Full disclosure: I hate this episode. I think its attempt to tug the heartstrings is trite and obvious, and the entire confict that drives it makes no sense.
That said, let's take a closer look at how its put together.
The main plot of this episode hinges on the age-old theme of Man versus God, or in this case Doctor Franklin versus a religion that won't let him save a child's life. The boy Shon has a blockage in his upper air passages, something that Doctor Franklin tells his parents is common in species with internal air bladders. This a clumsy "as you know, Bob" moment, given the parents presumably already know this being of the same species themselves, but does serve to make Franklin look condescending and Doctor-knows-best so I suppose it fits in the context of this episode - if not with his wider characterisation.
Unfortunately the mass in Shon's airways has hardened and requires surgery to remove. Shon's parents protest - "the Chosen of God may not be punctured" - and that's where this whole episode falls down for me. Setting aside that it's a swipe at real-world religions that don't allow medical interventions, and anyone's opinion of that, it makes no sense in the context of the religion in the episode. The parents explain that cutting open is only done to food animals, since they have no soul which can escape. People have souls, which can escape, so what's left after surgery is a soulless demon.
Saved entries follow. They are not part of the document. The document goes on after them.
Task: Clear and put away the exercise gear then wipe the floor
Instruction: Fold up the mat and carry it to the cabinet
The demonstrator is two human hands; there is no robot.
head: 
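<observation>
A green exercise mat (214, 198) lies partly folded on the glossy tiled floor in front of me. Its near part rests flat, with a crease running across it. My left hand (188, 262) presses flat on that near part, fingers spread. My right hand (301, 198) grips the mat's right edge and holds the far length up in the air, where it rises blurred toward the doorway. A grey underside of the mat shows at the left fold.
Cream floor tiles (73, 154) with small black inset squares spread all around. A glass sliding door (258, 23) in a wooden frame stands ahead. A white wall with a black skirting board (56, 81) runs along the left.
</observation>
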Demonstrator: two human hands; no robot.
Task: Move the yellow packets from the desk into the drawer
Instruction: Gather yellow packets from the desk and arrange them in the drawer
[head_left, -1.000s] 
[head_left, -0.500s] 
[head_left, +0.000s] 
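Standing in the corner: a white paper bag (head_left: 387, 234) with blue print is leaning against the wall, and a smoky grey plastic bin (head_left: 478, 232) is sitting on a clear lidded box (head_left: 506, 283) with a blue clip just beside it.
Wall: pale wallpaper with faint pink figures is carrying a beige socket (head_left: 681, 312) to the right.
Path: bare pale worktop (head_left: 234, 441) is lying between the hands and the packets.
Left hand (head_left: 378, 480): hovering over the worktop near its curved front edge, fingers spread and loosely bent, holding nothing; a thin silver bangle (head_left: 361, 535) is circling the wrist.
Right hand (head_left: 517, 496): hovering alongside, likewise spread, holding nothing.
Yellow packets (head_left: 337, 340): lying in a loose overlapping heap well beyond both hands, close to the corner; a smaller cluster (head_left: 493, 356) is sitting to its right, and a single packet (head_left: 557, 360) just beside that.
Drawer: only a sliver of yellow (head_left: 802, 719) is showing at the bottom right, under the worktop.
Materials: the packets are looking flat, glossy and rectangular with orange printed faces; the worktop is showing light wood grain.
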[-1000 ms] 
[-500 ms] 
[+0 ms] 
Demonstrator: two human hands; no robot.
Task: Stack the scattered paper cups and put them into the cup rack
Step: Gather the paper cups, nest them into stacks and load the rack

There are hints at the reasoning behind it - late in the episode it's revealed their species is egg-bearing, they call themselves Children of the Egg, and Shon's father insults Franklin by referring to him as the descendant of "egg-sucking mammals". Clearly eggs are important: puncture the shell and you lose what's inside.
This doesn't work for me for a couple of reasons. The first is the reference to the Chosen of God in the very first scene. "Children of the Egg may not be punctured" would have set up the foundation of their beliefs right at the start. Instead it sets it up as being much like an Abrahamic religion (Judaism, Christianity, Islam), an effect only added to by Shon's father's insistence he read the "Parable of the Seventh Declination in the Scroll of Herrell" rather than watching the station's entertainment channels. It doesn't help that early in the episode Shon's father also refers to them as Children of Time. The egg stuff isn't introduced until comparatively late in the episode, by which point all it does is make a confused mess of their belief system.
The rest of this plot goes about how you'd expect. Franklin goes to Commander Sinclair to override the parents' rights; the parents go to all the ambassadors, not having one of their own, and ask them to intervene. G'Kar refuses because it doesn't benefit the Narn to help them, Londo because they can't afford it, Delenn because the Minbari are forbidden to interfere in matters of the souls of others, and Kosh for the reason given at the top of the post. It is a nice touch that their response to Delenn is an incredulous "You are refusing because of your beliefs?" Sinclair agrees to make a ruling, but it doesn't go the way Franklin expects. After speaking to Shon's parents, and Shon himself, and getting absolutely no help from Earth's government, he decides the neutrality of Babylon 5 must come first, and that this means the parents' beliefs must be respected. Anyone coming to this having watched the pilot will know this is the exact opposite decision to the one he makes there, in ordering the doctor to operate to save Kosh's life. Franklin mentions this and is told "it has to stop somewhere".
Of course, Franklin does the operation anyway. Shon's parents are mortified and violently reject him, leaving him sobbing and alone. Later they return. His mother tells Franklin they know he only did what he thought was best for their son, and that if they were allowed to forgive him they would. Now they will take Shon, and they have brought his lamuda, a travelling robe for great journeys. Franklin assumes they meant to take Shon home and lets them go.
It's only at this point Franklin bothers to find out any background to their religion, and discovers the lamuda is used for spiritual journeys. He goes after them, but Shon is already dead.
The B plot is barely memorable: Ivanova's going stir-crazy and persuades Sinclair to let her lead a squadron if fighters to rescue a stranded civilian transport. Following a scout, without back-up and against regulations, she discovers and neutralises an ambush and everyone is saved. It doesn't do much but reinforce Ivanova's hot-headedness, and add a counterpoint that sometimes if you go against the rules it does work out.
Having looked at it in more detail, I think my main problem with this episode is its heavy-handedness. The religion plot could have worked, had the egg-based beliefs been front-loaded instead of tacked on like an afterthought, and a little more care taken to distance it from existing religions. Instead it's a mess and the whole episode suffers for it. In that I suppose it serves as a useful lesson in worldbuilding, if nothing else.